The powdery sweetness and zing of citrus in the lemon bars, the way Maple Falls tasted like comfort, and people who cared.

She paused over sentences, choosing each adjective, reworking phrases and taking her time.

She typed for a while, then stopped and scrolled back.

Who was this woman—sitting still, savoring the moment, taking time to get her thoughts down instead of sprinting to the next thing?

Krista leaned back on the bench, cowboy coffee warming her hands, the article glowing on the screen.
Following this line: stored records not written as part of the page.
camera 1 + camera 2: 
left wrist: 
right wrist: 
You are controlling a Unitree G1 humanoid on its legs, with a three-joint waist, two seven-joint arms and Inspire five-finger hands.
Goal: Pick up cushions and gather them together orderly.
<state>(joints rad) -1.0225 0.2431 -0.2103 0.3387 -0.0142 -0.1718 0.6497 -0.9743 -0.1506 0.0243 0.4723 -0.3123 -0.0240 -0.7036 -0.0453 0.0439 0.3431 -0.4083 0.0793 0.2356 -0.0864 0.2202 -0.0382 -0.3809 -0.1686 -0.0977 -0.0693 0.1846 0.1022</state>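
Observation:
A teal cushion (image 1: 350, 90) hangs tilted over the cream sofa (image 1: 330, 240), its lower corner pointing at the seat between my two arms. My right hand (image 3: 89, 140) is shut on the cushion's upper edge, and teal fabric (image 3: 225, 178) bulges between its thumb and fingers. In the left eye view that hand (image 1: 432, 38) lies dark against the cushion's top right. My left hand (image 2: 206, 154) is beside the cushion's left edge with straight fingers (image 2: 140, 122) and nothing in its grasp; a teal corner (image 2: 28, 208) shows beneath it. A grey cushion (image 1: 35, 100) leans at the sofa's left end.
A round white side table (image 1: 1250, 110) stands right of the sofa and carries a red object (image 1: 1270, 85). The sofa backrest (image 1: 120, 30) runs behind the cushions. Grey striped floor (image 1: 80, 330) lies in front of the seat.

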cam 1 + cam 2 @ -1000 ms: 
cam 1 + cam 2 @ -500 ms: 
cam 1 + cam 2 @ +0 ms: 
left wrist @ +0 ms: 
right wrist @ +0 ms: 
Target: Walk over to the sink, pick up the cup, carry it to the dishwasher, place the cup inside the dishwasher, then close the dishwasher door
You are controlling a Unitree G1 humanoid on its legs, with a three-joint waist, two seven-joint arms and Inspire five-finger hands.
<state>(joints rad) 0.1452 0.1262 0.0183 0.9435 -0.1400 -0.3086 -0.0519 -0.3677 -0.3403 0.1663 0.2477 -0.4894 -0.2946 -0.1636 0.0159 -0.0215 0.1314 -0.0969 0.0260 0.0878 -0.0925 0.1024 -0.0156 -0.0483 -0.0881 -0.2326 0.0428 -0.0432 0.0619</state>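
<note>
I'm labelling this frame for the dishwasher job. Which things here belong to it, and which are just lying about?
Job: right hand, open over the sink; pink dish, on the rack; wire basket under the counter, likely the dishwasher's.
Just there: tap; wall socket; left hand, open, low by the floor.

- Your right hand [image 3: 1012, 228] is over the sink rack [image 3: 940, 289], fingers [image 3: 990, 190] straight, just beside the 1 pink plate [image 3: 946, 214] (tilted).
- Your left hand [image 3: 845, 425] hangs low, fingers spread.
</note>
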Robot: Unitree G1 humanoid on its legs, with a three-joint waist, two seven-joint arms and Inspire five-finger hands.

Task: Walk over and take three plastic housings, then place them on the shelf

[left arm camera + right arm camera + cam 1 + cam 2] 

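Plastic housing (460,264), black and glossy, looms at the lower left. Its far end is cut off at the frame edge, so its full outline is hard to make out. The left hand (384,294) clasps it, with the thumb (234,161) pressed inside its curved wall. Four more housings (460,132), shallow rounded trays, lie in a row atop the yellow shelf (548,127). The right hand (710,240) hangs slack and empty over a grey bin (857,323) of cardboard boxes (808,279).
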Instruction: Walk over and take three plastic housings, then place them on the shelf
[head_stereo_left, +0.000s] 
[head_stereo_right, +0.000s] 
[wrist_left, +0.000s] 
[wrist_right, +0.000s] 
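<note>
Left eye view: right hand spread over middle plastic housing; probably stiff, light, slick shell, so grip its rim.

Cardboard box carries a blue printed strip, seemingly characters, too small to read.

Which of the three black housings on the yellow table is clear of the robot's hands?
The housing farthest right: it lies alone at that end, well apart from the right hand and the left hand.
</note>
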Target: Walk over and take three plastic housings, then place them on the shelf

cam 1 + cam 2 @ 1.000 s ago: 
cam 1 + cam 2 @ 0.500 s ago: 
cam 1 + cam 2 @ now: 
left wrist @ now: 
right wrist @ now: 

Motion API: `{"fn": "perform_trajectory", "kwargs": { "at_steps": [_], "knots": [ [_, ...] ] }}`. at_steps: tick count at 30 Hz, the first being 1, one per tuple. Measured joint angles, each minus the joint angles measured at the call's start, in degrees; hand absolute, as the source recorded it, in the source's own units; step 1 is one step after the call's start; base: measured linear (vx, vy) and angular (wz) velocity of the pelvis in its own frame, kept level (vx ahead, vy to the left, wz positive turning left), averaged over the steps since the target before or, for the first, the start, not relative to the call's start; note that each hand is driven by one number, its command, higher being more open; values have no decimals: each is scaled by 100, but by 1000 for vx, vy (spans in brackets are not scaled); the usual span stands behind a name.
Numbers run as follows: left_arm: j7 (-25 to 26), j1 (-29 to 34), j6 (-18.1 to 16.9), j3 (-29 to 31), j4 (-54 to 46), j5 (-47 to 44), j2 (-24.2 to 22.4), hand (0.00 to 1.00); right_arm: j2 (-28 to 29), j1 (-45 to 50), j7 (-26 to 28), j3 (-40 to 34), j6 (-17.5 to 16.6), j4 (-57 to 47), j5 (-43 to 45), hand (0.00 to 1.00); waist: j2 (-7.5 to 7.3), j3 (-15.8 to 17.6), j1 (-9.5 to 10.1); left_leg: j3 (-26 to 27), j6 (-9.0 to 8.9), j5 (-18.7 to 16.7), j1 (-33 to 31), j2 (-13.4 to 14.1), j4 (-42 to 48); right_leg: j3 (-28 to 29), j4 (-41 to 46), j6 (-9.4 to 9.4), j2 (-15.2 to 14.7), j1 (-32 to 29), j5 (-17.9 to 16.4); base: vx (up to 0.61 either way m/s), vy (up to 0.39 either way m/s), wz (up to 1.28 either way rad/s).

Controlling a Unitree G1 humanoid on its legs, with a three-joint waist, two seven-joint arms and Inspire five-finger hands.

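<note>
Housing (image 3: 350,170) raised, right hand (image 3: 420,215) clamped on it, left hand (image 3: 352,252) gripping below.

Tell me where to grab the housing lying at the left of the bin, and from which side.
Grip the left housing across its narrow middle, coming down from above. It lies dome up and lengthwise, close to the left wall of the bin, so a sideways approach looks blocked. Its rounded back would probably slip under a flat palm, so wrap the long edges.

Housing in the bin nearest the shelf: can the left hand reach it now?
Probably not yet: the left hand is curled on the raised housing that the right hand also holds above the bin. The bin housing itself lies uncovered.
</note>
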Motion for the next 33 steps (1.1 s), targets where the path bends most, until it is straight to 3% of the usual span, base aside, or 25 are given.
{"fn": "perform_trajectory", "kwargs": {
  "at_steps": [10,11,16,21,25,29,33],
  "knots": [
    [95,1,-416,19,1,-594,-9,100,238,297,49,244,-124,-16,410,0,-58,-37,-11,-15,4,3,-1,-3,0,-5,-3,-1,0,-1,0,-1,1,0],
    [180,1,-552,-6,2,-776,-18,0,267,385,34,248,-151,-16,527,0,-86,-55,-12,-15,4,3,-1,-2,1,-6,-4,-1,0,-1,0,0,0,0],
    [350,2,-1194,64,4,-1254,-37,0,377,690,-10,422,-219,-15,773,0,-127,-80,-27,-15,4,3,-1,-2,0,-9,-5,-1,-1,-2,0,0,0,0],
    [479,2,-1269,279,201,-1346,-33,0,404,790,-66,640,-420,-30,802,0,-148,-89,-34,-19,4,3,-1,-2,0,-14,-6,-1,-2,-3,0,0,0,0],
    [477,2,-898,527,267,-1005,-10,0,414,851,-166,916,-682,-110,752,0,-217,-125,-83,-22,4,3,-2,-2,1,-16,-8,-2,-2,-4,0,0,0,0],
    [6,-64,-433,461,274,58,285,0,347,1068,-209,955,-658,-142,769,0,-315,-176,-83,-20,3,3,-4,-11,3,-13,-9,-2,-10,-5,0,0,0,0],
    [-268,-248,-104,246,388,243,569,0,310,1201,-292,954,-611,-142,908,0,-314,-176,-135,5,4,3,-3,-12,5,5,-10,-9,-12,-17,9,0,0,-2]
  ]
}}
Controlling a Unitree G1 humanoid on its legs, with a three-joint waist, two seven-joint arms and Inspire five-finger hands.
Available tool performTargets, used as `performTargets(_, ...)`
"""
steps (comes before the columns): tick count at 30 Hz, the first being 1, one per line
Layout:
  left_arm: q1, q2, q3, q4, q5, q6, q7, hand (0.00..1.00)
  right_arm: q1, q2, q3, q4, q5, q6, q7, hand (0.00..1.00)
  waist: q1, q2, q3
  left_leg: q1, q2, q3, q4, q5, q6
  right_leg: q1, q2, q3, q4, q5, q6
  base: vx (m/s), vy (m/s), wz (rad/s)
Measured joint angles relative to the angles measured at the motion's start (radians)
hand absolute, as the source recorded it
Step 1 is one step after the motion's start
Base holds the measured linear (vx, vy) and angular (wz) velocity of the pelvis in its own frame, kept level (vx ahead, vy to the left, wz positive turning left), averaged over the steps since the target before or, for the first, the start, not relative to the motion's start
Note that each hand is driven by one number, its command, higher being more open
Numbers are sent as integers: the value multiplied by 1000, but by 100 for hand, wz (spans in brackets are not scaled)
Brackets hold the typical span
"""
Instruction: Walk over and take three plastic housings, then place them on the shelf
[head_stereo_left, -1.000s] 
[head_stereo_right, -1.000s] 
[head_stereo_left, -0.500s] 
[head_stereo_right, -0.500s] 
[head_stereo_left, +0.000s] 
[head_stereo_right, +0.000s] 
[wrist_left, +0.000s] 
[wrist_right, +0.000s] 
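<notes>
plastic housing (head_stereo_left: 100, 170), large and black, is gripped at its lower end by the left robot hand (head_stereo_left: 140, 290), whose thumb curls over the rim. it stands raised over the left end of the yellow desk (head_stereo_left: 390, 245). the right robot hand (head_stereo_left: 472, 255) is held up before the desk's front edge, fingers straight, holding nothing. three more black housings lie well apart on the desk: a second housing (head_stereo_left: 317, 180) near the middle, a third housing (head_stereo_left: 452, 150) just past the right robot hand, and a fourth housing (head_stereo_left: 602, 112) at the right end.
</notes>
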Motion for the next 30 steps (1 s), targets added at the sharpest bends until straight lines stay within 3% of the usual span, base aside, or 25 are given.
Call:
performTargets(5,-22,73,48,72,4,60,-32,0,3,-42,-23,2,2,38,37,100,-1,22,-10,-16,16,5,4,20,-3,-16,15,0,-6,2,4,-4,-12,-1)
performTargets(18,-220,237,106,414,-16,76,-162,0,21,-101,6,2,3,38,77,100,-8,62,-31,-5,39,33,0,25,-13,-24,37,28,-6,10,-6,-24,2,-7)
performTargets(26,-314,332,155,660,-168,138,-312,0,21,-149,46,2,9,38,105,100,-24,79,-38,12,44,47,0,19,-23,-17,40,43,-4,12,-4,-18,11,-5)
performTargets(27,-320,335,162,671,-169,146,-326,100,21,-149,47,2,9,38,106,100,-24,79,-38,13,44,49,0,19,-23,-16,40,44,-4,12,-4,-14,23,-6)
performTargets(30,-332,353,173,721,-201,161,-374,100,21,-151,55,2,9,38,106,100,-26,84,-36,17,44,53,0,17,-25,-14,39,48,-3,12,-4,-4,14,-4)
She thought of her great-grandmother Isabel, who had once sat like this, letting her words unfold from her heart, each line shaped with care and thought.

Eventually, she reached for Isabel’s diary. Maybe there was another clue that she’d missed. Something that would give their secret location away.

“Alright, Isabel,” she whispered. “Where were we?”

Her eyes landed on the dog-eared page she’d marked earlier, then drifted to the next entry, one she hadn’t touched yet. Ink had bled slightly in spots, water warping the paper as if the diary itself had been caught in a storm once upon a time.

She read the Spanish under her breath first, letting the cadence settle on her tongue and then she translated it.

“ Today went back to our special place. The earth opened like a mouth of stone and let us inside. The air was cool and damp, and the water sang beneath us like it was keeping our secret. ”

Krista swallowed, translating as she went.

“ We spent hours there, listening to drops fall from the invisible ceiling. When he lit the lantern and the light touched the walls, they looked alive. The water reflected glimmers like stars trapped beneath the rock. ”

Light that looked alive. Echoes. Singing water.

She could almost see it, the closed-in stone, the echo of their voices, the lantern light dancing across wet walls. A secret room carved out of earth where the world couldn’t find them.

She traced the next line of ink with her fingertip.

“ We promised ourselves one full moon cycle, just for us. One month to pretend the world will not claim us. The question is, what will we choose when we get back? ”

So that was the answer to Isabel’s disappearance, or at least part of it. She’d run away with her lover. Krista looked back at the dates of the diary entries. They hadn’t stayed away for a full moon cycle, like they’d promised each other. They’d cut it short. Why?

She pressed the heel of her hand lightly against her heart, where it insisted on doing something complicated and unhelpful.

What would it feel like? A full month away from everything.

From responsibilities and expectations, chores and guest logs and customer care.

From storm drains and inventory lists and stair lifts and online listings.

Just two people camped out in a cave, with echoes and singing water and nowhere else they had to be .

The idea made something in her ache with longing.

But the line that stuck, that snagged in her chest, was the last one.

What will we choose when we get back?

She looked back at the diary. Isabel had run away and then gone back. Chosen her family. Chosen responsibility.

Was she happy, in the end?

Krista flipped forward a few pages. The dates marched on in neat numbers. The entries shifted—less breathless, more grounded. Mentions of her mama’s illness. Of her sister arguing. Of a father who did not approve and yet needed her hands and her patience.

Pieces of a life that looked uncomfortably familiar.

She stopped when the letters blurred. They were looking for a cave. That much was certain now.

Where two people in love had hidden for a month and then chosen to walk back out.

Krista closed the diary gently, resting it on her stomach.

Maybe Isabel hadn’t gotten everything she wanted. Maybe no one did.

But she’d loved. Fiercely, like Krista did. Deeply enough to run away. Deeply enough to come back.

And tomorrow, Krista would go looking for the place where Isabel had hidden her heart.